Homeowner Tips for December

Filed under: Real Estate — Chuck @ 12:04 pm

Every year at this time we like to pause and think about everything for which we are grateful as we gather with friends and family to celebrate the holidays and New Year. We want to keep the holiday spirits high and the outlook positive and optimistic. But squirrels, raccoons, possums, and other critters work all through the holidays with no down time, and one of their favorite projects this time of year is establishing residence inside your attic.

What to Expect
Usually homeowners are alerted to the presence of unwanted creatures in the attic because they hear scratching and the sounds of the pitter-patter of feet. Oftentimes the noise becomes so loud that it results in sleepless nights as the animals scurry around or knock walnuts back and forth like cue balls on a billiard table. You’ll be sleep deprived and ready to pull your hair out before long, which is no mood to be in during the holidays. Once they get inside they can lead a much more comfortable and upscale life. They’ll have heat rising from your furnace – especially if your attic floor is not well insulated – to keep them nice and toasty warm on even the most frigid nights of the year. They can also stash stores of food by converting part of your attic into an indoor pantry, a project that is especially popular with squirrels who need somewhere safe and dry to put all those nuts and acorns. Meanwhile an attic is the perfect environment for these animals to raise a family, so if they move into your home during autumn and winter you’ll likely have nests full of them in your attic by springtime.

From Bad to Worse
That could be just the tip of the iceberg in terms of problems, though, because these four-legged creatures often get restless and start gnawing away on the plastic-insulated electrical wires they discover. Soon those wires may be sliced in half, rendering your electrical system inoperable. Worse still, tearing away that critical insulation can expose hot, live wires to short circuiting or even sparking and starting a fire. Imagine that there is a wire generating lots of electrical heat right in the midst of a pile of nesting materials such as dried leaves, bits of old paper, twigs, and pecan shells. Soon your holidays could be catastrophically escalated into a full-blown household emergency in the form of a potentially deadly fire.

Fires in the attic can be some of the worst, too, since up at that level they can be fed and whipped into a frenzy by winter winds. Meanwhile if the attic erupts in flames the fire will start to rain down on the interior rooms of your house. Firefighters may not be able to fight that kind of fire from inside because of the danger of an imminent collapse on top of their heads. In that case they will typically set up fire hoses aimed at the roof in an attempt to extinguish the fire by basically filling up the house with water. Even if you get out safely, that scenario is one colossal mess.

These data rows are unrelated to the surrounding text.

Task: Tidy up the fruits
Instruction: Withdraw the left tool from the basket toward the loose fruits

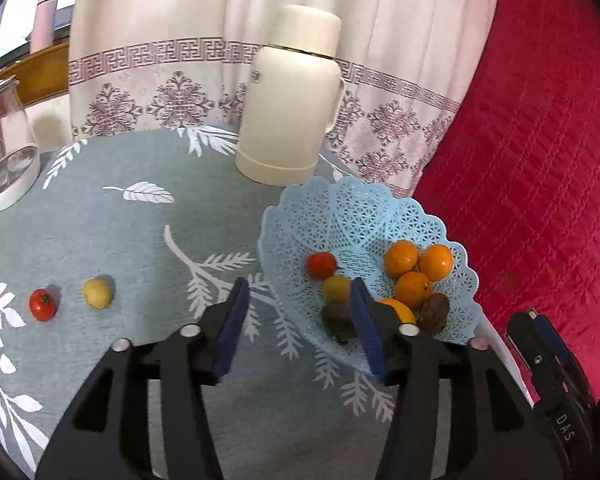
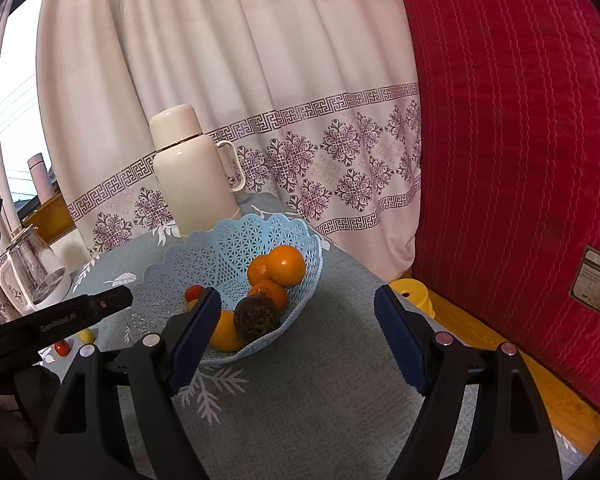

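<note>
My left tongs [image 1: 298, 316] spread, empty, above the counter [image 1: 140, 240] by the blue basket [image 1: 360, 216]. My right tongs [image 2: 298, 320] spread too, empty. Basket holds oranges [image 1: 414, 270] and a tomato [image 1: 320, 265]. Loose on counter: red tomato [image 1: 42, 304], yellow fruit [image 1: 98, 291], well left.

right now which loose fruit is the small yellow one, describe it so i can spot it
Start at the blue lattice basket and look left across the leaf-print tablecloth. Two fruits lie loose there: the small yellow fruit is nearer the basket, pale beside the red tomato.
</note>
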A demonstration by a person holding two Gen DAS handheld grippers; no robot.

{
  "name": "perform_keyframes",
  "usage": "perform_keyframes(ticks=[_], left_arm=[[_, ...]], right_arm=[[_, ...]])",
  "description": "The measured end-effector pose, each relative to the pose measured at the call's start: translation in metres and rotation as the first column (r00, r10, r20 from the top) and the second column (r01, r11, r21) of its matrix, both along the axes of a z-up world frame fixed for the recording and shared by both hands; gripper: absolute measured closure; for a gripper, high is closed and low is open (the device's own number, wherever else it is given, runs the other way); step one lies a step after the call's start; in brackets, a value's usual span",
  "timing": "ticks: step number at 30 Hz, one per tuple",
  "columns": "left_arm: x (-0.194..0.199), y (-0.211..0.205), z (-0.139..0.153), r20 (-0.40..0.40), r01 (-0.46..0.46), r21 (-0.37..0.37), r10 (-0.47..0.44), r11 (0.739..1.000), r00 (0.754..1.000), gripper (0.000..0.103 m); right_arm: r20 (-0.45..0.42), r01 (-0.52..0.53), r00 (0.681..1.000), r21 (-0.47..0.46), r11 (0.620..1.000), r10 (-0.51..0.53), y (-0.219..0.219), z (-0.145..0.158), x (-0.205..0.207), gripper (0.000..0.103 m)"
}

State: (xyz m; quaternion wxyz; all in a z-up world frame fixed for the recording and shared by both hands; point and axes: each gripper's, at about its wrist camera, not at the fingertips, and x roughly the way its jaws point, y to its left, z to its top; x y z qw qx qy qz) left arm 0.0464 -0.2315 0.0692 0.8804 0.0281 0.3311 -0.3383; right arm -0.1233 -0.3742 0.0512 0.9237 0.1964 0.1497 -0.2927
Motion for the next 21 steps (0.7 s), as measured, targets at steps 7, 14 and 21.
perform_keyframes(ticks=[7, 14, 21], left_arm=[[-0.002, 0.009, 0.003, 0.024, -0.043, 0.0, 0.043, 0.999, 0.999, 0.018], [0.001, 0.028, 0.009, 0.031, -0.097, -0.015, 0.097, 0.995, 0.995, 0.012], [0.008, 0.062, 0.01, 0.037, -0.178, -0.036, 0.179, 0.983, 0.983, 0.005]], right_arm=[[0.003, -0.001, 1.0, -0.005, 1.0, 0.001, -0.001, 0.0, 0.001, 0.024], [0.003, -0.006, 1.0, -0.014, 1.0, 0.006, 0.002, 0.001, 0.0, 0.024], [-0.009, -0.046, 0.999, -0.034, 0.998, 0.045, 0.009, 0.002, 0.003, 0.019]])
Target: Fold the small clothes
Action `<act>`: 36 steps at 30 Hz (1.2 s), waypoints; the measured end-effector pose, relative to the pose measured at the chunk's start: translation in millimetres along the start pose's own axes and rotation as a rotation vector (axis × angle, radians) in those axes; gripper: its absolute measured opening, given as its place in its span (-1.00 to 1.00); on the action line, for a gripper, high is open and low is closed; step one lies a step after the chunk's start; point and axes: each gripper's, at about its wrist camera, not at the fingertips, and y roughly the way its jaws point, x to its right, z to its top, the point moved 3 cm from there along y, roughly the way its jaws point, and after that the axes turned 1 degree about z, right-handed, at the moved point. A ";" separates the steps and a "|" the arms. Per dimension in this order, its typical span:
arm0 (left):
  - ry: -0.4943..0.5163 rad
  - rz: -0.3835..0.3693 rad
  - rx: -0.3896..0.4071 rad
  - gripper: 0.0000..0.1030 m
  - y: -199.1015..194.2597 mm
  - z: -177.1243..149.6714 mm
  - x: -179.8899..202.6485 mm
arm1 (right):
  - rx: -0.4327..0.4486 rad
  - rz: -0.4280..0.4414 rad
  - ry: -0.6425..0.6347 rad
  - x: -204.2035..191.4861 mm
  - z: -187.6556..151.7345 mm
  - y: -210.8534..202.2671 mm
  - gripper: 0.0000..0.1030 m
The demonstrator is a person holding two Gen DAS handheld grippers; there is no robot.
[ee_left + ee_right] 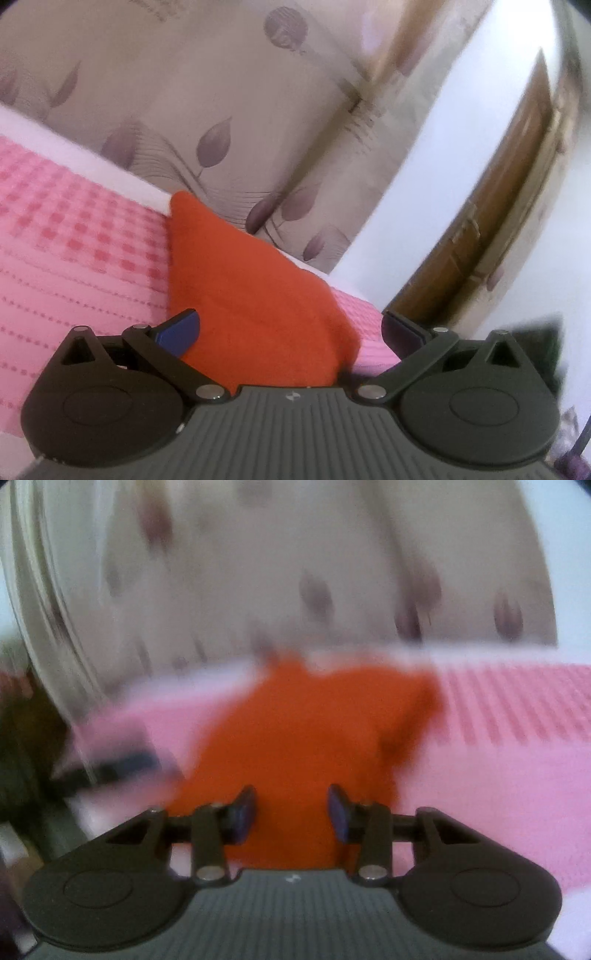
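A small orange garment [255,295] lies on a pink checked bedspread [74,240], one pointed corner reaching the bed's far edge. My left gripper [291,332] stands wide open just above the garment's near end. Its blue-padded fingers [177,332] sit either side of the cloth without pressing on it. The right wrist view is blurred. There the same orange garment [314,731] spreads out ahead of my right gripper [291,812]. That gripper's pads [243,812] stand apart over the near edge of the cloth, with a clear gap between them.
A beige curtain with purple leaves [221,110] hangs behind the bed's white far edge [122,173]. A white wall [443,166] and a brown wooden door [498,221] stand at the right. A dark blurred shape [110,764] lies on the pink bedspread [498,775] left of the garment.
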 end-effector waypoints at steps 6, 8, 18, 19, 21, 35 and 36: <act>0.007 0.002 -0.054 1.00 7.7 -1.1 1.0 | -0.023 -0.039 -0.034 13.7 -14.5 -15.8 -0.11; 0.043 -0.005 -0.053 1.00 7.1 -2.8 5.8 | -0.013 0.007 0.031 19.8 -12.0 -24.8 -0.09; 0.085 -0.018 -0.066 1.00 9.3 -8.9 12.7 | 0.251 0.014 -0.020 -0.1 73.0 -22.6 -0.08; 0.089 -0.014 -0.068 1.00 9.7 -9.2 13.1 | 0.224 -0.007 -0.029 2.6 74.5 -6.3 -0.09; 0.105 0.009 -0.072 1.00 11.0 -8.9 14.1 | 0.120 -0.099 -0.061 10.4 67.7 32.5 -0.09; 0.165 0.241 -0.107 1.00 21.7 -6.9 12.5 | 0.042 -0.162 0.071 38.6 54.5 58.7 1.00; 0.170 0.255 -0.109 1.00 22.1 -7.0 12.7 | 0.046 -0.170 0.063 37.2 54.2 60.2 1.00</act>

Professional Attic Critter Removal
There are essentially three things you need to do to resolve the problem of animals in the attic. First any animals in the attic need to be removed so they don’t get trapped. Next, you need to fill any gaps or voids – like holes in the fascia around the roof – where they can go in and out of the attic. Finally, you need to double check to make sure no baby critters were accidentally left behind. Not only is that the humanitarian thing to do, but it keeps you from having to endure the stench of a dead animal in your attic – another thing that can really spoil a holiday dinner.

Removing these animals is not as easy as it may seem. They can attack and cause diseases like rabies. They can hide, and if you plug their escape routes they may destroy your house in an attempt to get out and survive. They can also sneak back in because you missed a hidden crack or crevice.

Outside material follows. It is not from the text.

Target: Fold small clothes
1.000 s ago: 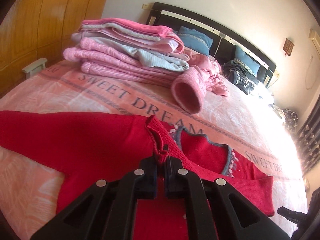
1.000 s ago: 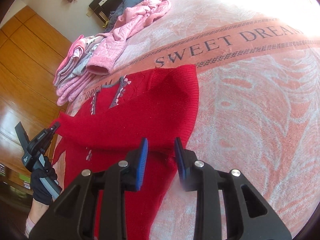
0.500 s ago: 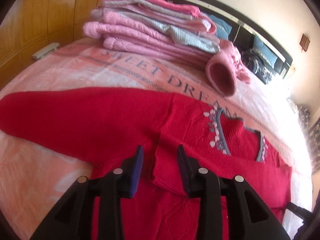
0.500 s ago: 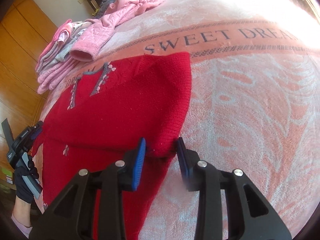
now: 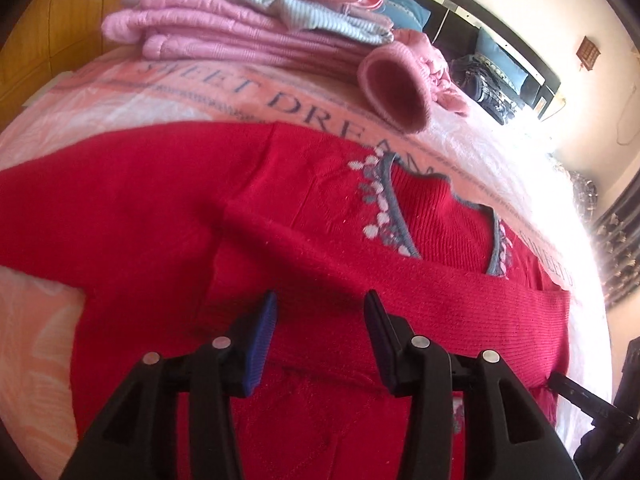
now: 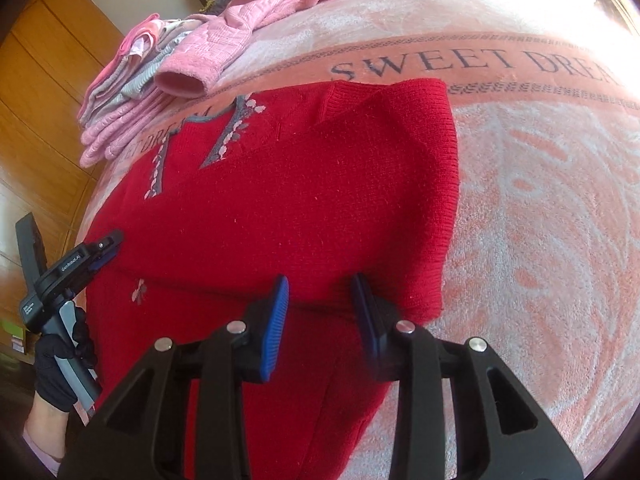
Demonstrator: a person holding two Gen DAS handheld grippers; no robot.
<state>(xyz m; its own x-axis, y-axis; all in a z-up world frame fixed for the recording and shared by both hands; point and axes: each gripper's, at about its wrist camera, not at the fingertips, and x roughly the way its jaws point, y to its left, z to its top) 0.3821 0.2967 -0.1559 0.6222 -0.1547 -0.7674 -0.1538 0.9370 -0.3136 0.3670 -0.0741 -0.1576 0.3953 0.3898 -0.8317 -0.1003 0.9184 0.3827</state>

Many homeowners try to tackle this problem as a do-it-yourself project, and in the majority instances this is a big mistake. Too many things can go wrong, and most homeowners do not have the equipment and know-how to deal with those contingencies. For your own safety and convenience, call a company in your area that specializes in professional animal removal and elimination of opportunities for critters to enter your home. The effort will be well worth it and you can relax and enjoy your holidays in peace, quiet, and comfort.